The other major characters of Tenchi Muyo! appear in various roles in the OVA. They include: Tenchi, Washu, Mihoshi, Kiyone, Ayeka, and Ryoko.

==Music==
- Opening: "Chanto Yume o Mimasho!" ("Dream Away"; Japanese version performed by Chisa Yokoyama, English version performed by Sharyn Scott)
- Ending 1 (episode 1): "Baka" ("Idiot") ["Money No More"] (Japanese version performed by Chisa Yokoyama, English version performed by Sharyn Scott)
- Ending 2 (episode 2) and "Insert Song" (episode 1): "Ai no Makeikusa" ("Losing the Fight of Love"; performed by Rika Matsumoto) and replaced in English version with Your Hiroshi, performed by Diane Michelle)
- Ending 3 (episode 3): "Mahô no Tobira" ("Magical Door"; Japanese version performed by Chisa Yokoyama, English version performed by Sharyn Scott)

==Episodes==

| No. | Title | Japanese release date | English release date |
| 1 | "Magical Girl Pretty Sammy" "Mahō Shōjo Puriti Samī" (魔法少女プリティサミー) | August 25, 1995 | October 24, 1995 |
Sasami has been chosen by candidate queen Tsunami as champion of justice "Magical Girl Pretty Sammy", with Ryo-Ohki as her guide. Meanwhile, Tsunami's jealous sister Ramia has her brother Rumiya turn Sasami's best friend Misao into the chaotic "Pixy Misa". Pixy's first attack is to intensify a love triangle between Ryoko and Ayeka for Tenchi's affection by turning the two quarrelling girls into love-love monsters. With Tenchi's help, Pretty Sammy is able to dispel the love-love curse from the girls.
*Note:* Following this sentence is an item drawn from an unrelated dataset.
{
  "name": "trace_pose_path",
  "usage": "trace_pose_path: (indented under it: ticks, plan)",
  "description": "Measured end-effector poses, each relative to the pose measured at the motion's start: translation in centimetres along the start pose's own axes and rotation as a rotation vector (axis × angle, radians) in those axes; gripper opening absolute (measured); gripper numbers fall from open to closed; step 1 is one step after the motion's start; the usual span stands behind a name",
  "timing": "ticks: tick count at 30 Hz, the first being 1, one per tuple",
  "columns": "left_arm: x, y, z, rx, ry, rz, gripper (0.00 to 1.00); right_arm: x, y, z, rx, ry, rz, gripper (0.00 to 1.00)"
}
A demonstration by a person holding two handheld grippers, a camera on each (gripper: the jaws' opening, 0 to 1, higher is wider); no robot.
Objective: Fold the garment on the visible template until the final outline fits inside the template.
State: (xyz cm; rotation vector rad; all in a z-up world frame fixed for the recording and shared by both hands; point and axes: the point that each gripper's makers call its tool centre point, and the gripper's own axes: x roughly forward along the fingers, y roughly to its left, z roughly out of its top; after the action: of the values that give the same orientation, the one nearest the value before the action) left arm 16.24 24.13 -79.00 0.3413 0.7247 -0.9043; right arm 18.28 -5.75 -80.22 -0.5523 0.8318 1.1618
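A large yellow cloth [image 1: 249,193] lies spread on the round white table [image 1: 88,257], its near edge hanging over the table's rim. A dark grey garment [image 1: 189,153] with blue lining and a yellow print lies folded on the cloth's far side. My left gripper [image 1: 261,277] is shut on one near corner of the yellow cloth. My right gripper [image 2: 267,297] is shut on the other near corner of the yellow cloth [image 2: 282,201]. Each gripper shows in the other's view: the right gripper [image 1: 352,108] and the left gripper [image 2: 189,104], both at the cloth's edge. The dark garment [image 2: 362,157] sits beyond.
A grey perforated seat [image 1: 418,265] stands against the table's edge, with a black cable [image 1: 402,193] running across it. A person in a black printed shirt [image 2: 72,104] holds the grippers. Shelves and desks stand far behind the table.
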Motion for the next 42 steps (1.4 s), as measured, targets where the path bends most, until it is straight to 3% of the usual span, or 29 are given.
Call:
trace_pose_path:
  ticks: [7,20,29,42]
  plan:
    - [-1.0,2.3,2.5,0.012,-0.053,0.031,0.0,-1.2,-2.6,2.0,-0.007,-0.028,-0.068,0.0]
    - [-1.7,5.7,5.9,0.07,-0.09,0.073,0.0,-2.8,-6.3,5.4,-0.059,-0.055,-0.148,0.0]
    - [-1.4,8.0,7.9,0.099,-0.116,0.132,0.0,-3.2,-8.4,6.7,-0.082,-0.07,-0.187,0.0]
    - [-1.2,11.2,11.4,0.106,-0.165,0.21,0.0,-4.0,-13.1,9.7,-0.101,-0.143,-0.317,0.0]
| 2 | "Revenge of the Imperial Electronic Brain" "Dennō Teikoku no Gyakushū" (電脳帝国の逆襲) | June 25, 1996 | March 25, 1997 |
Biff Standard, a greedy US entrepreneur, is plotting to expand his business, SynchroniCity, into Japan, aided by Ramia. Pixy spreads the SynchroniCity program into computers all over Sasami's home town. The Standardisation power attracts the moon towards Earth. With Miss Washu's programming, Pretty Sammy is able to put Biff's software offline, cure Biff of his mania, and save the Earth from colliding with the moon.
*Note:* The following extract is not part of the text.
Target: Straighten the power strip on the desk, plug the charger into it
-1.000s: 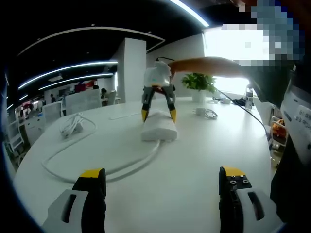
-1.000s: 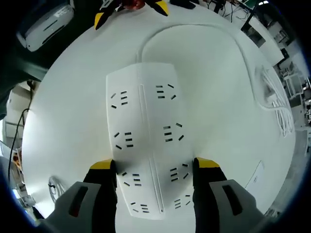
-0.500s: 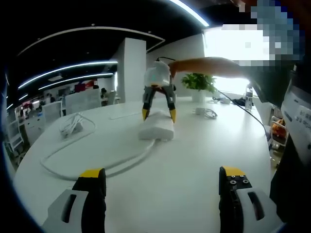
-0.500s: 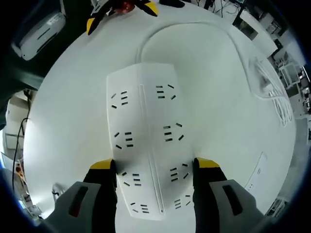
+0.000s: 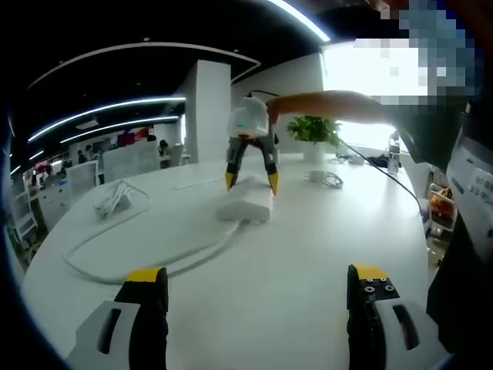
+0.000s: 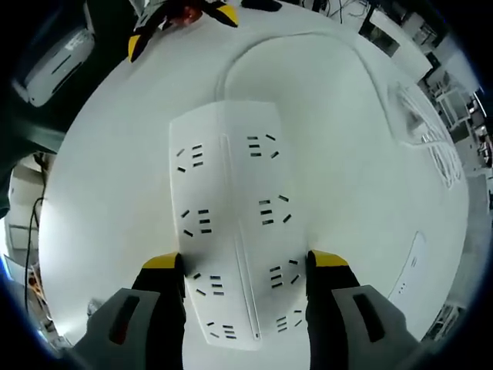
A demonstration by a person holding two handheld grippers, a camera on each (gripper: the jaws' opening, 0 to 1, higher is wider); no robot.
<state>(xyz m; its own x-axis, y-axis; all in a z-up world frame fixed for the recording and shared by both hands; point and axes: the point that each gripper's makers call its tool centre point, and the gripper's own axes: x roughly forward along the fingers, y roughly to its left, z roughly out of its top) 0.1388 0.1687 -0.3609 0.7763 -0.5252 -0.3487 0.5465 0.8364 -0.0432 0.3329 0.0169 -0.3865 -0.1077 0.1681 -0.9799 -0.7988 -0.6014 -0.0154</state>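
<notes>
A white power strip (image 6: 231,193) with several sockets lies on the white desk (image 6: 115,193), its sides clamped between my right gripper's (image 6: 243,260) yellow-tipped jaws. In the left gripper view the right gripper (image 5: 251,183) stands over the far end of the power strip (image 5: 246,206), whose white cord (image 5: 154,258) loops off to the left. My left gripper (image 5: 258,276) hangs open over the near desk with nothing between its jaws. Its tips (image 6: 181,29) show at the top of the right gripper view. A white charger with bundled cable (image 5: 114,199) lies at the left.
A second small white adapter with cable (image 5: 320,178) lies beyond the strip, near a potted plant (image 5: 314,129). A person's orange sleeve (image 5: 331,104) reaches to the right gripper. The coiled cable (image 6: 427,139) sits near the desk's edge. Office desks and chairs stand behind.
The right gripper has turned the power strip a little: its near end has swung left in the left gripper view, and the desk has rotated behind it in the right gripper view. The left gripper holds still.
</notes>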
| 3 | "Super Kiss" "Supā Kissu" (スーパーキッス) | August 24, 1997 | April 28, 1998 |
A comet has landed in Japan, where Tsunami and her family are on vacation. Ramia has gone missing and become an amnesiac. Washu analyses a sentient blob of cosmic slime that was found at the comet crash site. Misao is attacked by a sorcerer, who overwhelms Pretty Sammy the next day. Makoto and the sorcerer are revealed to be transformed cosmic slimes. With Ryo-Ohki and Pixy's help, Pretty Sammy defeats the sorcerer, who restores Ramia's memories.